2.4. Diagnosis MetS and Obesity

The diagnosis of MetS in adolescents was based on the criteria proposed by Cook et al. [27]. Obesity factors and BP were determined using the 90th percentile based on previous Korean studies [28,29]. Waist circumference (WC): WC was considered abnormal if it corresponded to the 90th percentile according to age and sex [28] or if it was ≥90 cm in men and ≥85 cm in women by applying the adult standard. BP: BP was considered elevated when systolic blood pressure (SBP) and/or diastolic blood pressure (DBP) exceeded the 90th percentile for age, sex, and height in adolescents [29] or if it was >130/85 mmHg, which is equivalent to the adult standard; participants were classified into blood pressure groups. Glucose: Hyperglycemia is defined as fasting blood glucose > 100 mg/dL. TG: TG levels > 110 mg/dL were considered high. HDLC: Low HDLC levels were <40 mg/dL in men and <50 mg/dL in women. In addition, a drug history related to MetS was classified as a diagnosis. MetS was diagnosed when three or more of the five diagnostic criteria were met.
Obesity was classified using BMI, and it was classified as above the 90th percentile according to age and sex in Korea [28] or above BMI 25 kg/m2 according to the Asia-Pacific criteria of the WHO [30].

2.5. Data Analysis

Data were analyzed using SPSS software (version 25.0 (SPSS Inc., Chicago, IL, USA)). The Shapiro–Wilk test was performed for normality, and the MetS factors, which are the main variables analyzed in this study, exhibited normal distribution. Continuous variables are expressed as means and standard deviations, and parametric statistical methods were applied. An independent t-test was used for between-group comparisons, and the chi-square test was used for categorical variables. For MetS prevalence, logistic regression analysis was performed to calculate the odds ratio (OR), and adjustment variables included sex, school, depression, aerobic PA or sitting time, and energy intake or breakfast, which were significant in the odds ratio analysis. Linear regression analysis and step selection were performed using only the variables significant in the OR to confirm the entry and exclusion variables, and a model was used to confirm the order of the entry variables. The significance level for all analyses was set at p < 0.05, and the confidence interval (CI) of the odds was set at 95%.

3. Results

3.1. General Characteristics and Sociological Status of Participants with and without MetS

MetS occurred in 215 participants (10.0%). Compared to the non-MetS group, the MetS group exhibited significant differences in height, weight, and BMI, as well as MetS factors such as WC, BP, TG, and glucose. The prevalence rates of obesity were 14.6% and 75.8% in the non-MetS and MetS groups, respectively. There were no significant differences between the groups in terms of age, household income, alcohol consumption, or smoking history. PA participation ≥ 3 times per week was also higher in the non-MetS group than in the MetS group (Table 1). Additionally, obesity and normal weight were classified based on BMI; MHO and MUNW, which are the main analysis variables in this study, were 14.6% and 24.2%, respectively.

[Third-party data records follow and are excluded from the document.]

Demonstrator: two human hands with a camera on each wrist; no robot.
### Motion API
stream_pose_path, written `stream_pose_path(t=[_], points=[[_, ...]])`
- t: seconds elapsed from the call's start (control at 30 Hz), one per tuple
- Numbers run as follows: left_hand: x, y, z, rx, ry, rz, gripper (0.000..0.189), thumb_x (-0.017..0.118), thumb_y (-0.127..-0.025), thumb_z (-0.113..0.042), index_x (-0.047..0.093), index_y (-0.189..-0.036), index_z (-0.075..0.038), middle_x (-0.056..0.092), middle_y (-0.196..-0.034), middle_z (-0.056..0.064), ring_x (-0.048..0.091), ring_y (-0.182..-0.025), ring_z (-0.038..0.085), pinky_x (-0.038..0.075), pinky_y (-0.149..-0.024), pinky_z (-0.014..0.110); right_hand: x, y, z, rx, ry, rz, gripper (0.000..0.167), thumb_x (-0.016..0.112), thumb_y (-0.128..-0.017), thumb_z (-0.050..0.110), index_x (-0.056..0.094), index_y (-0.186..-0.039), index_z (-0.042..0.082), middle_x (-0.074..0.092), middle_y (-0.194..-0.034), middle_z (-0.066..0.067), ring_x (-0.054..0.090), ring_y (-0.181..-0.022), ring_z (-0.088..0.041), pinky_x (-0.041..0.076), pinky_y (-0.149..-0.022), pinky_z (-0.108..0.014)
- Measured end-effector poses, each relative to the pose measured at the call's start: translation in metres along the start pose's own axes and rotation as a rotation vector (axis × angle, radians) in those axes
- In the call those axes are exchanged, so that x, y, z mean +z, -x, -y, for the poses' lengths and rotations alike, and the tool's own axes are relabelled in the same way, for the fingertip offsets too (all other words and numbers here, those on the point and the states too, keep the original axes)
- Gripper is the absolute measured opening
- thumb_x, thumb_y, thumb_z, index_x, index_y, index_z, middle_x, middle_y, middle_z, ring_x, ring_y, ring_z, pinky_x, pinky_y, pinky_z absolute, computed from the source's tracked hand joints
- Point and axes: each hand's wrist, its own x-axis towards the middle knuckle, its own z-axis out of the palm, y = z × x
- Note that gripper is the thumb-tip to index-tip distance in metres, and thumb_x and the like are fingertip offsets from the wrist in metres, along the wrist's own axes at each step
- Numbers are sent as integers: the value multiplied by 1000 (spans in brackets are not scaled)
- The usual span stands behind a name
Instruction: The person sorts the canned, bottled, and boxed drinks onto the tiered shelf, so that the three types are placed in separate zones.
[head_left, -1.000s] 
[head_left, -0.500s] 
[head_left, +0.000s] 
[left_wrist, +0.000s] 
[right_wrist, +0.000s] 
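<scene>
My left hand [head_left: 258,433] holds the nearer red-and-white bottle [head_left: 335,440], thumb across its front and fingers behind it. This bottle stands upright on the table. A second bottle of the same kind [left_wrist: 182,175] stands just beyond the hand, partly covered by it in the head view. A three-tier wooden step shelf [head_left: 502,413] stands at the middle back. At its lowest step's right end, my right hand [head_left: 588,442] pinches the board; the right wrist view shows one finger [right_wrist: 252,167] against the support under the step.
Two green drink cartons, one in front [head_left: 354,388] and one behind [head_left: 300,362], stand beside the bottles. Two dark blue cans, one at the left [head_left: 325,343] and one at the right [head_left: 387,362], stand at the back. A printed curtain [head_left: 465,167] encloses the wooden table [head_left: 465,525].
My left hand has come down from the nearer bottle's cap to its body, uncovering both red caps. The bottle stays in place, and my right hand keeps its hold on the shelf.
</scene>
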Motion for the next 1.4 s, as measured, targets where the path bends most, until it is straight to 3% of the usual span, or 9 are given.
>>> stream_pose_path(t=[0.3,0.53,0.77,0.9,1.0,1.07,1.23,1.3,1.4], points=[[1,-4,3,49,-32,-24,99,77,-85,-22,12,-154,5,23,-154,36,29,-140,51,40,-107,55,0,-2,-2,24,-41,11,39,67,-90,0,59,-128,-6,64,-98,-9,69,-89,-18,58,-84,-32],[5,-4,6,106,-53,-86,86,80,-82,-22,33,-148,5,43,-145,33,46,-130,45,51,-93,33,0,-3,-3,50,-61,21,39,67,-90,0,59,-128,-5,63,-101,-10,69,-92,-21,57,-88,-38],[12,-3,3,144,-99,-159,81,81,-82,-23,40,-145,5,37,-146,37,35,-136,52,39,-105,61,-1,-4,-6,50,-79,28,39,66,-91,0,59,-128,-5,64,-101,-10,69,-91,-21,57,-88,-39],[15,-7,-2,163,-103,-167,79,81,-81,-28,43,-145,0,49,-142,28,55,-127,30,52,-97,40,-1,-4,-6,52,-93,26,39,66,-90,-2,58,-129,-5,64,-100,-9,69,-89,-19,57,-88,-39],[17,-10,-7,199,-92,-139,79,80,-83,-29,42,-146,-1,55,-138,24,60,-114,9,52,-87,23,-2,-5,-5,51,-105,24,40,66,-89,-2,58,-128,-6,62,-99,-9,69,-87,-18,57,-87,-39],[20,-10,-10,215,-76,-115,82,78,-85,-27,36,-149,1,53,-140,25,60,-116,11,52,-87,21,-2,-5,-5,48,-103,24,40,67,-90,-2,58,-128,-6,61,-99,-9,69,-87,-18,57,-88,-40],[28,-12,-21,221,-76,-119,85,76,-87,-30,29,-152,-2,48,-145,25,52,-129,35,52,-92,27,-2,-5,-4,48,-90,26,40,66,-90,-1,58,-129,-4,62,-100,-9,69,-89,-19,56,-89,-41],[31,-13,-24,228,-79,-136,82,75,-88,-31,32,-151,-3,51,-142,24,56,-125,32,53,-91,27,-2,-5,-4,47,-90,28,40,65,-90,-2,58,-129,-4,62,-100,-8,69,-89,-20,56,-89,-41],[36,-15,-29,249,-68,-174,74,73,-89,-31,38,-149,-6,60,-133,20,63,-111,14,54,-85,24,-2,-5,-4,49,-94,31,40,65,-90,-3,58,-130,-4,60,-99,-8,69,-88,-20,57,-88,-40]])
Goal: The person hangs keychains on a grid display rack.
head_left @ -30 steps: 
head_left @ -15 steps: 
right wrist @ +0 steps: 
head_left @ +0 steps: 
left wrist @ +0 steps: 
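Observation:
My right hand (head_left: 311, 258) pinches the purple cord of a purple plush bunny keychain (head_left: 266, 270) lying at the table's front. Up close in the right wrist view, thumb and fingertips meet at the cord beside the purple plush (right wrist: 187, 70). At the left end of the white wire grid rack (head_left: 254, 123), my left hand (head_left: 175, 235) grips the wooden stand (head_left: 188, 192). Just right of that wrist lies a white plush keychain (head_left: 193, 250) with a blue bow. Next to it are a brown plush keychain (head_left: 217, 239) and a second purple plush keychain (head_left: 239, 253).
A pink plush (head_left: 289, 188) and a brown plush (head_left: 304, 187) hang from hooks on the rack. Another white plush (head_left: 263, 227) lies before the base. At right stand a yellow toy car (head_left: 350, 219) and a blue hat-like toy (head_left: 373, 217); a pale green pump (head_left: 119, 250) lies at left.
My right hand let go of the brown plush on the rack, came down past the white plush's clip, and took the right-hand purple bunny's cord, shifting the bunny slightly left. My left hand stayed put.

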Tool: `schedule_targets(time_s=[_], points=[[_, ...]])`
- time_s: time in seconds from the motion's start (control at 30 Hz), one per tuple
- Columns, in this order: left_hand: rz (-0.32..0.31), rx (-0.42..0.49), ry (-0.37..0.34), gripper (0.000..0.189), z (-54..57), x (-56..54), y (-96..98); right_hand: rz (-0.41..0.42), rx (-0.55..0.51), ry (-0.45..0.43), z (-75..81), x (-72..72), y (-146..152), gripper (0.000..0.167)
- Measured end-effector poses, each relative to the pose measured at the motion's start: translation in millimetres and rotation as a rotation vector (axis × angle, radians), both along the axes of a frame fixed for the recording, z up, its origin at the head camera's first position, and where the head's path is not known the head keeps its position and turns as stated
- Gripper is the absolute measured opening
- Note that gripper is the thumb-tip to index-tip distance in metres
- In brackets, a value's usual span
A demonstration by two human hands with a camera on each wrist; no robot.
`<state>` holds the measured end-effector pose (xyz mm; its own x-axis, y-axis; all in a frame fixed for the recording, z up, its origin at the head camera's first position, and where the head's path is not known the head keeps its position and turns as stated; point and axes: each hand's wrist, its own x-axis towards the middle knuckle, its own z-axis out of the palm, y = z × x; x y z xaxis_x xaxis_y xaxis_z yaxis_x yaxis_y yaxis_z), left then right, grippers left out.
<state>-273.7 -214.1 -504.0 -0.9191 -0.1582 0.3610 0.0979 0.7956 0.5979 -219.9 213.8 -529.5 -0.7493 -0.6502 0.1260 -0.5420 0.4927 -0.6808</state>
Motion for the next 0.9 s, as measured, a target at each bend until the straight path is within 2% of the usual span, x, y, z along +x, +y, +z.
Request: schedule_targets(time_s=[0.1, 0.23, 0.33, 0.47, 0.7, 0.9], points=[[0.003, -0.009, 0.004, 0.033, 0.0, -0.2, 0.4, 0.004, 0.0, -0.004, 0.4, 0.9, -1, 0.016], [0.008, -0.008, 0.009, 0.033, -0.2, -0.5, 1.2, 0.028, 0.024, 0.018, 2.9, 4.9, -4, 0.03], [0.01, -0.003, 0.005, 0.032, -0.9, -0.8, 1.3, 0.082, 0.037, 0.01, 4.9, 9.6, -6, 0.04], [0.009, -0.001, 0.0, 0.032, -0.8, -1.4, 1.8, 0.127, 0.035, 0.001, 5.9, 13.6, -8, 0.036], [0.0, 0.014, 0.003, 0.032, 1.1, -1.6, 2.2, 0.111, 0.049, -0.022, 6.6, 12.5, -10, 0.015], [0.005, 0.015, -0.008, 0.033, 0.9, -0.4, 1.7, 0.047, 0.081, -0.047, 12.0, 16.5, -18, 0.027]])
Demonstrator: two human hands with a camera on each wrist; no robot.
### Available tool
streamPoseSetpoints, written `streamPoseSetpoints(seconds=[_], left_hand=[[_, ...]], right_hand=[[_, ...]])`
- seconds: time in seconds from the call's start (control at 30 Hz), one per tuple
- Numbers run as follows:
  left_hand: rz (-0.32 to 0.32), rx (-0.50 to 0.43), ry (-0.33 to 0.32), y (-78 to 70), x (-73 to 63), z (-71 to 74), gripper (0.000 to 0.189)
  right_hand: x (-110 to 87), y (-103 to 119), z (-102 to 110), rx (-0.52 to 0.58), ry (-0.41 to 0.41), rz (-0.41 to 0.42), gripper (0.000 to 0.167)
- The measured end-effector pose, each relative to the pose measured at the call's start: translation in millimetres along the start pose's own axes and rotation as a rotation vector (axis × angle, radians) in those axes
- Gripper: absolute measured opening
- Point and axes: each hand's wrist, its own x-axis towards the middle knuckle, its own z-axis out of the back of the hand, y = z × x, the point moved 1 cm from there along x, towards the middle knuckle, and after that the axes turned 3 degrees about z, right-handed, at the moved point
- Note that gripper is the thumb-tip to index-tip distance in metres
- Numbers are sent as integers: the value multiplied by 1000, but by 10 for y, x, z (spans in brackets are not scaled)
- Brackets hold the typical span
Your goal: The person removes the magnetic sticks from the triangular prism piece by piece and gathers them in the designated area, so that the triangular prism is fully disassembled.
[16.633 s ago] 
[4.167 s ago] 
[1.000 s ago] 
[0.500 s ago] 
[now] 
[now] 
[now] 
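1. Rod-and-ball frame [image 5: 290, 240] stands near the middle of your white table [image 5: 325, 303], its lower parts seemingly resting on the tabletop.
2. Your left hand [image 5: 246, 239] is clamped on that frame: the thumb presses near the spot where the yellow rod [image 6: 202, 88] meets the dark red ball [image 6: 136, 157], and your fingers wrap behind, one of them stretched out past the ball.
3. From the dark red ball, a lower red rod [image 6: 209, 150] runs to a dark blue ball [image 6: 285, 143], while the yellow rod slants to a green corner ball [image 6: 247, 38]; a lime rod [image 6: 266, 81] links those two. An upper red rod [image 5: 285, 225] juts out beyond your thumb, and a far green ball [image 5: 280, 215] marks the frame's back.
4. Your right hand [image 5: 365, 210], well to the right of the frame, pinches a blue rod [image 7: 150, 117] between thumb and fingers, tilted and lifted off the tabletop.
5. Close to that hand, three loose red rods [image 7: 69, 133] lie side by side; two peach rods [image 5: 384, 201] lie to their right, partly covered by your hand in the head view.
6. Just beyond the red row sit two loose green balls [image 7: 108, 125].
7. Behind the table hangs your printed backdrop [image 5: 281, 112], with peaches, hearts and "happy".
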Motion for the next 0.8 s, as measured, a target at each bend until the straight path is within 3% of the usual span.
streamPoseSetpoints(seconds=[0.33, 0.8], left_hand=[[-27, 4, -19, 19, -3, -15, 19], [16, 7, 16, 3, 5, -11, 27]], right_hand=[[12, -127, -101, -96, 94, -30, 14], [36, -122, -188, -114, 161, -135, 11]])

3.2. MetS OR According to Social and Mental Status Health

The prevalence of MetS was 11.5% for boys and 8.4% for girls, with a significantly higher occurrence in boys. There were no significant differences in the OR of MetS based on household income, stress factors, or suicidal ideation. High-school students had higher MetS prevalence than middle-school students, and the OR increased 1.3 times. Adolescents who experienced depression during the previous 2 weeks had a 1.6-fold higher MetS OR than those without depression (Table 2).

3.3. MetS OR According to PA and Dietary Habits

Dietary habits and PA are representative MetS management methods, along with obesity management. Table 3 shows the prevalence of MetS according to the PA status and dietary habits. The prevalence of MetS in the low aerobic PA group had an increased OR of 1.5 times compared to the the high aerobic PA group but was not significant for strength training. However, long sedentary time, indicating inactivity, increased the risk of MetS 1.8-fold. In addition, in terms of energy intake, the OR for MetS increased 1.46-fold in those who ate excessively beyond the recommended calorie standards. In addition, the OR of MetS increased by 1.70-fold in the group that had a low weekly breakfast consumption frequency compared to the group with a high weekly breakfast consumption frequency. In this study, there was no significant difference regarding dining out frequency or MetS prevalence according to nutrition education level.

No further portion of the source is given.